ABOUT THIS EXERCISE » Only one stretch of the data below is needed. Output the lines from the one with "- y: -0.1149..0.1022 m" up to and including the one with "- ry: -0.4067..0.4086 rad", exactly as they stand.
---------- STORED DATA
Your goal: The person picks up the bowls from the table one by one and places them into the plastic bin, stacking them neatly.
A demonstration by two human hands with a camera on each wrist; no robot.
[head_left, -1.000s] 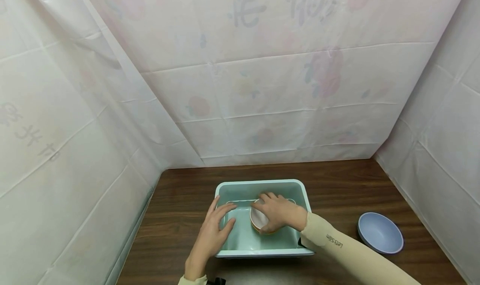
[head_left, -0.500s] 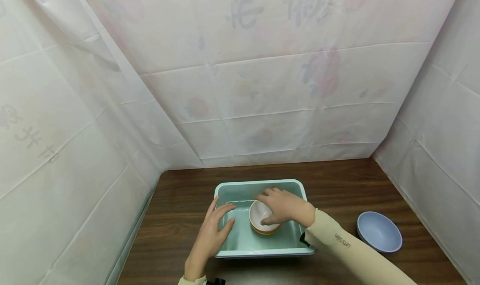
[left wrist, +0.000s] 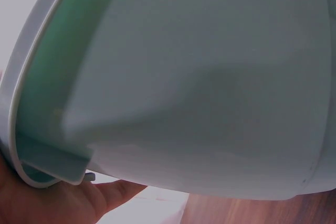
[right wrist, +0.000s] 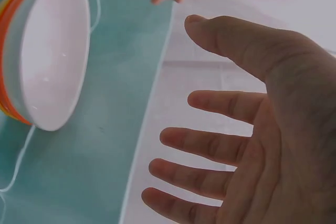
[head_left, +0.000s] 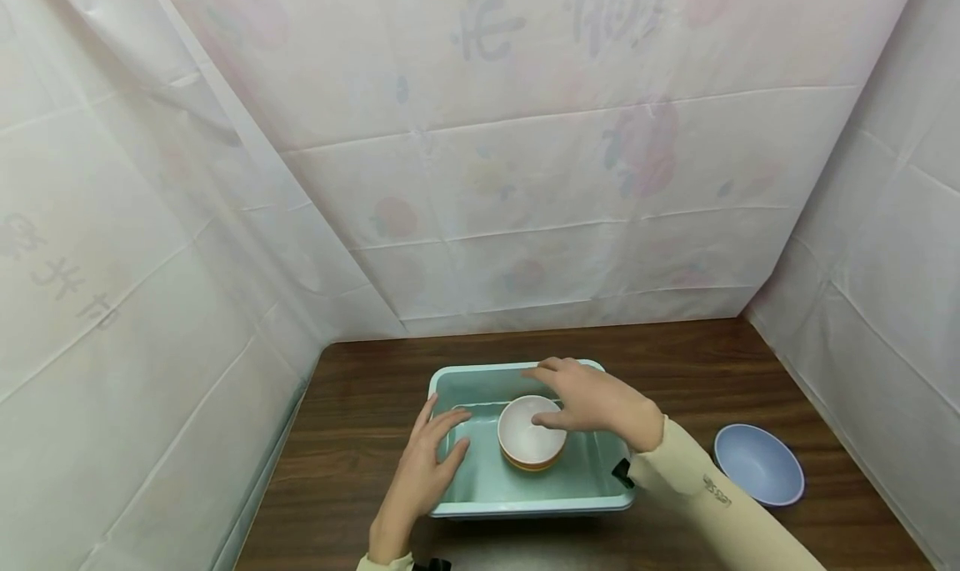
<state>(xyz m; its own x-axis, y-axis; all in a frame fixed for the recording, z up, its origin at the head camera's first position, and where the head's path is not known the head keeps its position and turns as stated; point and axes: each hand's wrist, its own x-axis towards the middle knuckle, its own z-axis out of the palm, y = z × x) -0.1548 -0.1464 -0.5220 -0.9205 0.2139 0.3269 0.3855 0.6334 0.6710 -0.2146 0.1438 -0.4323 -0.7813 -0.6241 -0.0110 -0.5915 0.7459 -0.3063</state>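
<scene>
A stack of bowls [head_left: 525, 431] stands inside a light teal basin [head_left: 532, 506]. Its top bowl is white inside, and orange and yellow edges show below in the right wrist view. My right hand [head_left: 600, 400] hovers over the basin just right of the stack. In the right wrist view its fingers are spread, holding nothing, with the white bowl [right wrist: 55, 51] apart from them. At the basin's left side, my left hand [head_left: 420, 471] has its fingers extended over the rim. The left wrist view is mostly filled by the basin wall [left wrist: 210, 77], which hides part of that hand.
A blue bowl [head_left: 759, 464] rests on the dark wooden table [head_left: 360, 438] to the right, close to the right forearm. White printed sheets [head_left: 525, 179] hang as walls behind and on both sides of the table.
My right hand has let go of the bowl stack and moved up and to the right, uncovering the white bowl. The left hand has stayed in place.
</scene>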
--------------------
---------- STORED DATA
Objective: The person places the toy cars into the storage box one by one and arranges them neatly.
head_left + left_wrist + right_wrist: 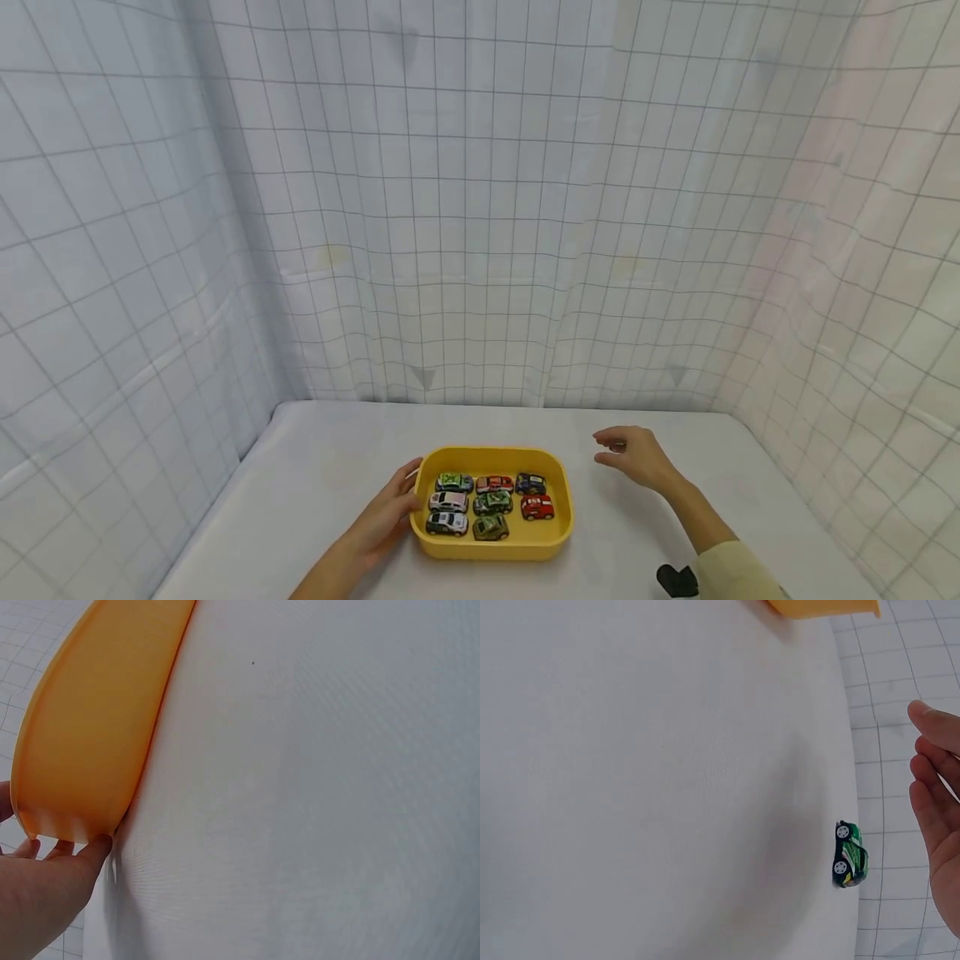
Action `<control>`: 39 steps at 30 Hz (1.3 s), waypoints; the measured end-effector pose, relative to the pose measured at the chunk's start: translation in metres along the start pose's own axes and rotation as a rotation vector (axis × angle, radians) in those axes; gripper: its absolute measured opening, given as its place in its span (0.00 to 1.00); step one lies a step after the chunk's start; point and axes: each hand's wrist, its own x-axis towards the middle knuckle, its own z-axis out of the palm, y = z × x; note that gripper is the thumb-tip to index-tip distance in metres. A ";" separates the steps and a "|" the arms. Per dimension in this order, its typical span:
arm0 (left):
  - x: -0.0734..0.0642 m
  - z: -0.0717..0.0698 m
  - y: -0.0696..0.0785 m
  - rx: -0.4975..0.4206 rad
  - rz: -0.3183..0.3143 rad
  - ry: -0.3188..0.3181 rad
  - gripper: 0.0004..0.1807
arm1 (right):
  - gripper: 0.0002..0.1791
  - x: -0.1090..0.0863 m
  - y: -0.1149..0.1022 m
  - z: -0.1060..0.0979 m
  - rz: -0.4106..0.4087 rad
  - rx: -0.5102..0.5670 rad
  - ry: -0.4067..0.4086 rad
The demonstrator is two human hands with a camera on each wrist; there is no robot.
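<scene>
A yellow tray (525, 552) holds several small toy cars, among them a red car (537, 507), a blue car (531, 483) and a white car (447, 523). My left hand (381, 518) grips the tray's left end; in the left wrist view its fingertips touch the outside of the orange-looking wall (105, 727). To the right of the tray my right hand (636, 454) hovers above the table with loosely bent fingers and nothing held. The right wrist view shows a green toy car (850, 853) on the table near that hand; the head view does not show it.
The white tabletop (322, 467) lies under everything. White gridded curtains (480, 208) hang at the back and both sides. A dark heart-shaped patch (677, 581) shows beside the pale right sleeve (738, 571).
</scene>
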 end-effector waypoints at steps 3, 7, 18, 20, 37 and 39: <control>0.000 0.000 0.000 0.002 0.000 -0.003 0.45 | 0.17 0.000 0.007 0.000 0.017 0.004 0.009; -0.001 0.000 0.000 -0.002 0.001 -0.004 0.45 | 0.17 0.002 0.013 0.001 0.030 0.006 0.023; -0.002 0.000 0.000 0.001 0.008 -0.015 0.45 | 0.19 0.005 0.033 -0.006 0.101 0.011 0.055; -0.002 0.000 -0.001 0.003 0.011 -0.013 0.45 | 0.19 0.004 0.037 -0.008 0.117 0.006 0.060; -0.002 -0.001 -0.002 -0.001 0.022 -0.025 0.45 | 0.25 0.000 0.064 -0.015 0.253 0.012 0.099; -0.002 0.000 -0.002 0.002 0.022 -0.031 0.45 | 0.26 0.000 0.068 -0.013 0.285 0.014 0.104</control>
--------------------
TASK ANSWER »
  - y: -0.1149..0.1022 m
  - z: -0.1060..0.0979 m
  - rz: -0.4106..0.4087 rad
  - rx: -0.5102..0.5670 rad
  - ry: -0.4067..0.4086 rad

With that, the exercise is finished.